0

I am working on a requirement to get stats about files stored in Linux using Scala.

We will pass the root directory as input and our code will get the complete list of sub directories for the root directory passed.

Then for each directory in the list i will get the files list and for each files I will get the owners, groups, permission, lastmodifiedtime, createdtime, lastaccesstime.

The problem is how to can I process the directories list in parallel to get the stats of the files stored in that directory.

In production environment we have 100000+ of folders inside root folders.

So my list is having 100000+ folders list.

How can I parallize my operation(file stats) on my available list.

Since I am new to Scala please help me in this requirement.
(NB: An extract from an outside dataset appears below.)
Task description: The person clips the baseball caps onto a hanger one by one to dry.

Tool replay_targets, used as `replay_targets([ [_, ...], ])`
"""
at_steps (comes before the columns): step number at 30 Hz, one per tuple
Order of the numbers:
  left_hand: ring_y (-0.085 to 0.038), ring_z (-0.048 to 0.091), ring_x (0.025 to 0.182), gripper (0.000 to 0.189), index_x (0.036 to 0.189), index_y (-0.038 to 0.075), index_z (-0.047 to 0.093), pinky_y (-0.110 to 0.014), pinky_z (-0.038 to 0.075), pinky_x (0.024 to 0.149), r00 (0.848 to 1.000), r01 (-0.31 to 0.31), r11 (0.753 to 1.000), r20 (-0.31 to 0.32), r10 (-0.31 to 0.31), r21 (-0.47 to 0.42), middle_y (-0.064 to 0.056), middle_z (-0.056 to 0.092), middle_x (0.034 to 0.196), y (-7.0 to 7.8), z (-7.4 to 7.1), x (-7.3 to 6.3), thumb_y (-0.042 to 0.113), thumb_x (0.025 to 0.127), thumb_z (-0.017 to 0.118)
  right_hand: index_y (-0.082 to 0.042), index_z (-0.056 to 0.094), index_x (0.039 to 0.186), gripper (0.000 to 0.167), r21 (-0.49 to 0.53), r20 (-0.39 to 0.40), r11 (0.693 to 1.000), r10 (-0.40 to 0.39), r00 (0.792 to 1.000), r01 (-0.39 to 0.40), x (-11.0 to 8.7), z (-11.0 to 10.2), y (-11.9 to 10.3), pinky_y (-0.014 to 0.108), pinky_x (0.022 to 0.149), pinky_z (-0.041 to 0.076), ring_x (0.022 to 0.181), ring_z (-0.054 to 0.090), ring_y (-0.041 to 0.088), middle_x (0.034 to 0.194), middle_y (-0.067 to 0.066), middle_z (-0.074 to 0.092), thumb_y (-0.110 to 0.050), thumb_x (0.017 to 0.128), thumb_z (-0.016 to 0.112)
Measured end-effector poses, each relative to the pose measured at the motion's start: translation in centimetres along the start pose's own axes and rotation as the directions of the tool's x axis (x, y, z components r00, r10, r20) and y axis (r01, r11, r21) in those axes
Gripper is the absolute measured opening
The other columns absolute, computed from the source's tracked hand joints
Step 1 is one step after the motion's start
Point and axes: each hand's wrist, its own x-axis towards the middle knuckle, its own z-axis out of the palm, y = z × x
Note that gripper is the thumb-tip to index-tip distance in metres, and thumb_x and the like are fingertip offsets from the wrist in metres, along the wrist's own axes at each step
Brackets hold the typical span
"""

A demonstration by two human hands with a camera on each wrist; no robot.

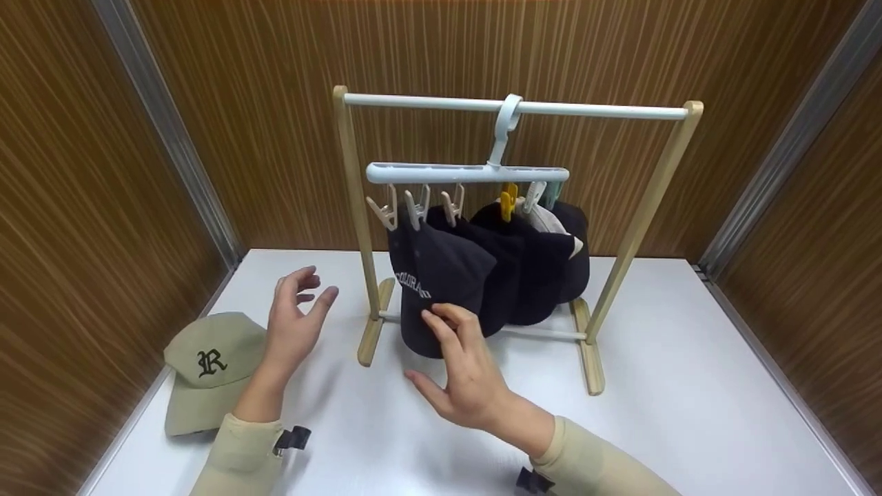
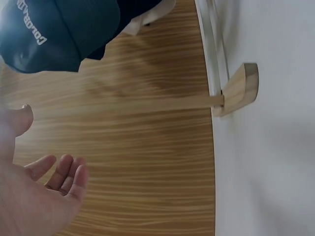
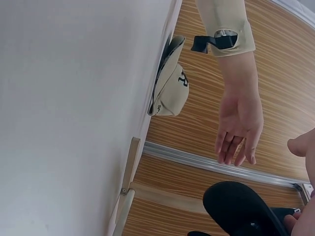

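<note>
My left hand (image 1: pixel 293 324) hovers over the table left of the rack, fingers loosely bent, thumb apart, holding nothing. The left wrist view shows the same hand with its palm turned up. My right hand (image 1: pixel 468 375) is at the front of a dark cap (image 1: pixel 448 269) with white "COLORADO" lettering, its fingertips against the cap near the brim and its thumb spread away below. That cap hangs brim down from pale clips (image 1: pixel 417 208) on a light-blue clip hanger (image 1: pixel 441 173). A khaki cap (image 1: pixel 220 344) with a black letter R lies on the table beside my left forearm.
Several more dark caps (image 1: pixel 544 275) hang behind, under yellow, white and green clips. The hanger hooks over the white bar (image 1: pixel 427 102) of a wooden rack (image 1: pixel 644 220) standing on the white table (image 1: pixel 689 386). Wood-grain panels (image 1: pixel 275 55) enclose the back and sides.
</note>
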Motion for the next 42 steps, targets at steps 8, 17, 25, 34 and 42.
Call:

Sorry for posting without code snippet.

Thanks.

6
  • This is most likely bottlenecked by the file-system returning the list of files in a directory and that cannot be multi-threaded.
    – Thilo
    Commented Nov 10, 2019 at 12:18
  • Instead of using the parallel-collections library, this sounds like a job for Future, where every subdirectory is processed in its own Future. This sounds like an interesting program, so I will work on it tomorrow.
    – Allen Han
    Commented Nov 10, 2019 at 14:13
  • What kind of output are you expecting? I have two questions: 1) Are multiple output files allowed? 2) Does the output have to reflect the structure of the file hierarchy? It would be easier to implement the solution if the answers to the two questions were 1) yes and 2) no. For number two, to explain what I mean, I am asking if the subdirectories can be interleaved in no fixed order. I would prefer to print the data so that only the files of each subdirectory are grouped together, but not to impose order on the "chunk" each subdirectory represents. I can print the path of the subdirectory ...
    – Allen Han
    Commented Nov 10, 2019 at 15:23
  • ... above the file data for that subdirectory, so that the user knows what data they are looking at. But I would prefer that the data be allowed to be scrambled. That would make the algorithm faster. However, the answers to the questions I am asking can be different from what I would prefer. That would just make the implementation slower or less pretty.
    – Allen Han
    Commented Nov 10, 2019 at 15:25
  • Also, I would like to add that if the answer to the questions are 1) no, and 2) yes, then implementing the solution will be constrained by the amount of data I can hold in memory. That means I would have to store all the data in a database during the traversal and retrieve it all at the end. That would give you the cleanest data - everything in a single log file, ordered in a hierarchy - but it would be slower because although the traversal uses multithreading, the retrieval of the data from the database to produce the log file at the end won't be.
    – Allen Han
    Commented Nov 10, 2019 at 15:33

1 Answer 1

2

I ended up using Akka actors.

I made assumptions about your desired output so that the program would be simple and fast. The assumptions I made are that the output is JSON, the hierarchy is not preserved, and that multiple files are acceptable. If you don't like JSON, you can replace it with something else, but the other two assumptions are important for keeping the current speed and simplicity of the program.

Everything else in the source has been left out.